Ladies and Gentlemen:

Pursuant to a discussion with the staff of the Division of Corporation Finance (the "***Staff***") of the Securities and Exchange Commission on February 8, 2023, Flame Acquisition Corp. (the "***Company***") is hereby responding to the comments provided by the Staff telephonically on February 8, 2023 to the above referenced Preliminary Proxy Statement on Schedule 14A (the "***Preliminary Proxy Statement***"). In connection with this letter, the Company is planning to file a Definitive Proxy Statement on Schedule 14A (the "***Definitive Proxy Statement***") on February 10, 2023. For ease of reference, we have set forth the Staff's comment and the Company's response for the item below.

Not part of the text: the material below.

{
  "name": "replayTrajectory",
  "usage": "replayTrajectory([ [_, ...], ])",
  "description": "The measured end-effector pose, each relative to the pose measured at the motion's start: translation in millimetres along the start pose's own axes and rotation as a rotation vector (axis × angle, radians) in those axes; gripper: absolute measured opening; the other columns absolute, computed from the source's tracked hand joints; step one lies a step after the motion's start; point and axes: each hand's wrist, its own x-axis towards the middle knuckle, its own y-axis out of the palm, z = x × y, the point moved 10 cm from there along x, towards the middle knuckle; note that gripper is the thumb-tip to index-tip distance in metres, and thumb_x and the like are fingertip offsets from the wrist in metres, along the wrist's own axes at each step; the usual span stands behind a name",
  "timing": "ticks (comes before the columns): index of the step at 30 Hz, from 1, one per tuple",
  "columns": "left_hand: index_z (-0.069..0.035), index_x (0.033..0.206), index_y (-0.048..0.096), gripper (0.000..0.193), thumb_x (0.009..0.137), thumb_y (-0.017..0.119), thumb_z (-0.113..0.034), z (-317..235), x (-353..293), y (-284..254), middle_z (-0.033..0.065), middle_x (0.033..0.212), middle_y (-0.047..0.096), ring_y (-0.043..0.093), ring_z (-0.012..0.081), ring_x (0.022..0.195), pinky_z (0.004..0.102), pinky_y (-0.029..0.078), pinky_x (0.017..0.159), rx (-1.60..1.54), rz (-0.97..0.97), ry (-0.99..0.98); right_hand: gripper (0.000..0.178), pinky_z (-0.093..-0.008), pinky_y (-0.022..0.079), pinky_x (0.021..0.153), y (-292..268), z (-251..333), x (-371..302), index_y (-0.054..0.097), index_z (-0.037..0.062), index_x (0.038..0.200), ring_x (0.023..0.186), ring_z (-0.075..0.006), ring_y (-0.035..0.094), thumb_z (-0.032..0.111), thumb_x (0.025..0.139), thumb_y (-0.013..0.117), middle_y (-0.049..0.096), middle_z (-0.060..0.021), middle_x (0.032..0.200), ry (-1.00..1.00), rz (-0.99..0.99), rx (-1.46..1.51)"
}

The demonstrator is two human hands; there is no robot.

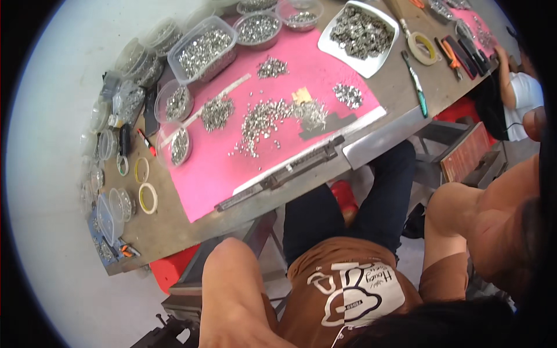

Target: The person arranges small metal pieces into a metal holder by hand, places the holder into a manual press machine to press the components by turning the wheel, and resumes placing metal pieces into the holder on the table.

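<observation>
Both my arms are bent back toward me, so neither hand shows. My left arm comes in at the lower edge, elbow toward the table; my right arm is folded at the right edge. In front of me lies a pink sheet (212, 180) on the table. Small shiny metal pieces (264, 124) are spread in a loose pile in its middle. Beside them sit a heap of thin silvery pieces (313, 115), a small yellowish piece (301, 95) and separate heaps (217, 113). A metal bar (281, 174) runs along the sheet's near edge.
Plastic tubs (203, 49) of metal pieces line the far and left sides. A white dish (371, 68) holds darker pieces. A toothbrush (415, 84), tape rolls (148, 198) and orange-handled pliers (450, 55) lie around. Another person (525, 98) sits at the right.
</observation>
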Motion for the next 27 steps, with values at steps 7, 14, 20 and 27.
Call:
replayTrajectory([
  [7,-0.008,0.1,0.066,0.007,0.094,0.062,-0.011,5.4,6.6,-17.0,0.01,0.101,0.061,0.061,0.021,0.083,0.0376,0.052,0.069,0.027,-0.024,0.031,0.061,-0.0365,0.054,0.075,-1.6,-4.1,-2.2,0.049,-0.009,0.137,0.093,-0.0309,0.063,0.033,0.096,0.065,0.059,-0.0268,0.125,0.036,0.004,-0.043],
  [14,-0.008,0.099,0.065,0.007,0.094,0.061,-0.01,5.0,4.1,-22.1,0.0095,0.101,0.06,0.06,0.0208,0.084,0.0367,0.051,0.07,0.072,-0.034,0.075,0.06,-0.0363,0.054,0.075,2.9,-7.8,1.0,0.049,-0.009,0.137,0.093,-0.0307,0.063,0.033,0.097,0.065,0.059,-0.0266,0.125,0.052,0.005,-0.07],
  [20,-0.008,0.099,0.064,0.007,0.094,0.06,-0.01,2.5,0.1,-17.3,0.0091,0.1,0.06,0.059,0.0206,0.086,0.036,0.049,0.071,0.133,-0.044,0.115,0.059,-0.0362,0.054,0.075,11.7,-7.8,1.5,0.049,-0.0091,0.136,0.093,-0.0306,0.063,0.032,0.097,0.065,0.059,-0.0264,0.124,0.063,-0.004,-0.073],
  [27,-0.008,0.099,0.063,0.007,0.094,0.058,-0.009,-4.6,-9.0,-17.9,0.0086,0.1,0.059,0.058,0.0203,0.087,0.0351,0.048,0.071,0.169,-0.068,0.155,0.058,-0.036,0.054,0.075,5.6,-10.2,-3.4,0.05,-0.0091,0.136,0.093,-0.0304,0.063,0.032,0.097,0.065,0.06,-0.0262,0.123,0.095,0.004,-0.105],
])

<u>Preliminary Proxy Statement on Schedule 14A filed January 23, 2023</u> 

<u>General</u> 

1. *In a teleconference held on February 8, 2023, the Staff requested that the Company provide additional disclosure to the Preliminary Proxy Statement regarding the investment of the funds held in the trust account and treatment of special purpose acquisition companies, such as the Company, under the Investment Company Act of 1940, as amended.* 

<u>Response:</u> The Company acknowledges the Staff's comment and has added relevant disclosure on page 3 of the Definitive Proxy Statement. The excerpted disclosure is included below.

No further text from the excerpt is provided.